I consider myself fortunate, because I discovered my true love when I was very young. Though occasionally neglected, this has been an enduring love, and I think it will last forever. I decided by the time I was ten that I was going to write as an adult, but I can remember writing stories as soon as I could write anything at all. What do first graders write about? I’m not sure, but I seem to remember a story about animals whose voices got switched. . .

Few of my stories star talking animals at this point in my life (ok, there’s one story, but old habits die hard) but my enthusiasm and delight in writing hasn’t changed since the day I cried over getting only honorable mention for a "book" I wrote in fifth grade. I decided then that I was going to be a writer or die trying. So far I’m not a professional of course, but it hasn’t killed me yet.

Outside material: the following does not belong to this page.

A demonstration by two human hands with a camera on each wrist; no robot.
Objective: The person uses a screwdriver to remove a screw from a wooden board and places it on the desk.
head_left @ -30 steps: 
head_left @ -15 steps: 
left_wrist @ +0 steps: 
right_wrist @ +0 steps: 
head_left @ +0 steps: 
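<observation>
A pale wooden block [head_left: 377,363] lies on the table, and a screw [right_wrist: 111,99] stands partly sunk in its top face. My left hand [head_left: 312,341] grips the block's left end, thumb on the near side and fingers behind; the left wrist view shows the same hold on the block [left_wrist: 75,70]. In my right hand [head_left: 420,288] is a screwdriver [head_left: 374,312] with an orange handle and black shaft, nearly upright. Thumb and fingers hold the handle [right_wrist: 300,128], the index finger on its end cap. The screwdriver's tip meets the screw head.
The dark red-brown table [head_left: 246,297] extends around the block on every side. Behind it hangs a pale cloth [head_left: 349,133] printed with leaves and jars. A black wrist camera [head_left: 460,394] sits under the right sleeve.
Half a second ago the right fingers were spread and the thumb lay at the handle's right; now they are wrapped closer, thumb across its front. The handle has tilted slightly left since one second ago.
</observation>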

I haven’t made my first effort at getting a piece of fiction published, not counting submissions to college publications, though I have had poems published. It would be easy to say that it’s because it’s hard to find a publication that’s appropriate for the type of stories I write, but the real reason is that I’m afraid of failing. Ironically, even though poetry goes deeper into what I feel, fiction is more personal, and the rejection would hurt more. But I met someone this summer that has made me think of making a serious effort to put myself on the line and try. One of the professional artists I worked with this summer isn’t that much older than I am, probably her late twenties, and she’s successful, at least to the extent that art is how she makes her living. I’m awed by that the same way I am of people I know who have their own cds, maybe they’re not famous, but they’ve done something, and they’re sharing it with people. So I’ve promised myself to pull out my copies of The Writers Market, and find some place I can send a story and see what happens. The only problem will be picking a story, it’ll be like choosing a favorite among your children.

I think I owe it to myself and my writing to make a serious effort sooner than later. One of my friends, a woman slightly older than my parents, is taking the next year off to write children’s books. I wish her well, because that takes a lot of bravery. I’m not sure that even with my enthusiasm for writing, I could dedicate a full year to writing. I’ve never had that sort of time though, writing has always been something I’ve done when I’m not working on something else. I work full time now, spent four years in college as a full time student and working part time, and even before that all the way back to age twelve I babysat my brother full time during the summers. I worry that my attention span wouldn’t allow me to write full time, but I don’t have a basis of comparison, so I’m not going to lose sleep over it unless the opportunity presents itself to me.

While I’ve said I love writing, I think it’s worth saying that I believe that writing itself is like love in some ways too. (if only so the title makes sense!) Or not so much the process of writing itself, but the ideas that lead up to it. In one way, the ideas catch you off guard much in the same way that love does. They often present themselves when you least expect it. One of the two stories I’m working on now is like that. I was with co-workers on lunch break, in a bookstore. I was annoyed that they a. didn’t want to eat, and b. they were reading (I never read something I haven’t paid for yet. It feels wrong) so I was sitting there, bored and brooding over something else entirely when the idea for a story was prompted by a fleeting thought. A whole plot about betrayal and the limits of unconditional love wound out in my mind while I sat there, and I had to wait five hours before I could even write the first word. That leads to the other way writing is like love. Having a new inspiration for a story you think will be really good is a lot like how it feels when you first realize you’re in love. Not as intense, but the same expectation, excitement, and dreaminess is there. It also happens a lot more often, if you’re lucky, and turns out well more often too. Not to put down loving a person, but you can have ideas for half a dozen stories at a time without anyone getting mad at you.

I guess what I’m trying to say is that we need to be passionate about something in life, and my something is writing. What’s yours?